* [To do]
In the listing that follows, give every line again exactly and omit the pictures.

* [Stored data]
::::::
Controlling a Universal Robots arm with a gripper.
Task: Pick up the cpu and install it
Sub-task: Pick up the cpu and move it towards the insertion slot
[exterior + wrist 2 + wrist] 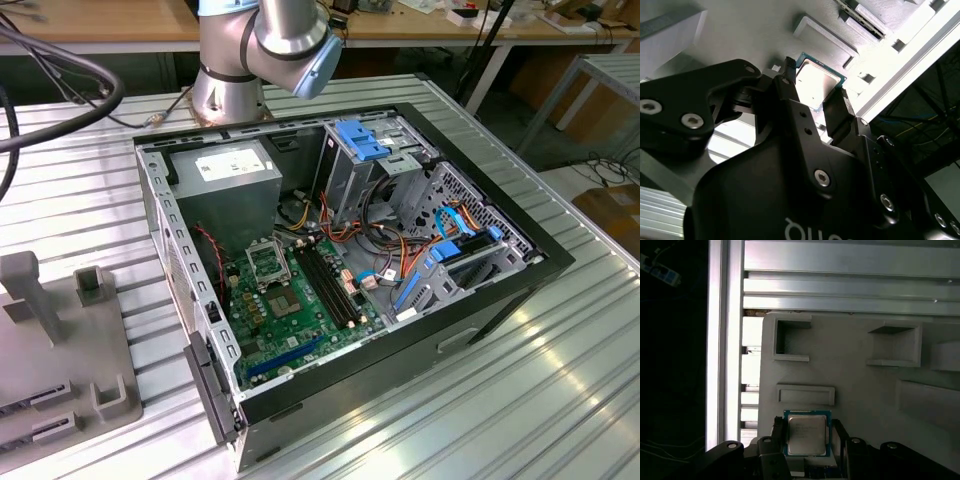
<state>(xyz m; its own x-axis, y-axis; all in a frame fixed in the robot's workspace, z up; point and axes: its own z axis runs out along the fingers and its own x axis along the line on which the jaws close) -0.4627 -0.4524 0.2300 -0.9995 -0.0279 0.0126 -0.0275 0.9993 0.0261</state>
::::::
* [Exercise result]
Controlling a Universal Robots arm with a gripper.
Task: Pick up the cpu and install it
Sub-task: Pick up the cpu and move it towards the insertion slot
[exterior + wrist 2 + wrist] 
<state>(xyz m; its own x-axis, y-axis; all in a frame fixed in the robot's workspace, z up; point and axes: its own z axis runs out along the fingers and its own x axis along the line on which the jaws close) -0.4627 -0.4524 0.2300 -0.9995 -0.0279 0.0126 -0.0275 0.9993 0.0261</state>

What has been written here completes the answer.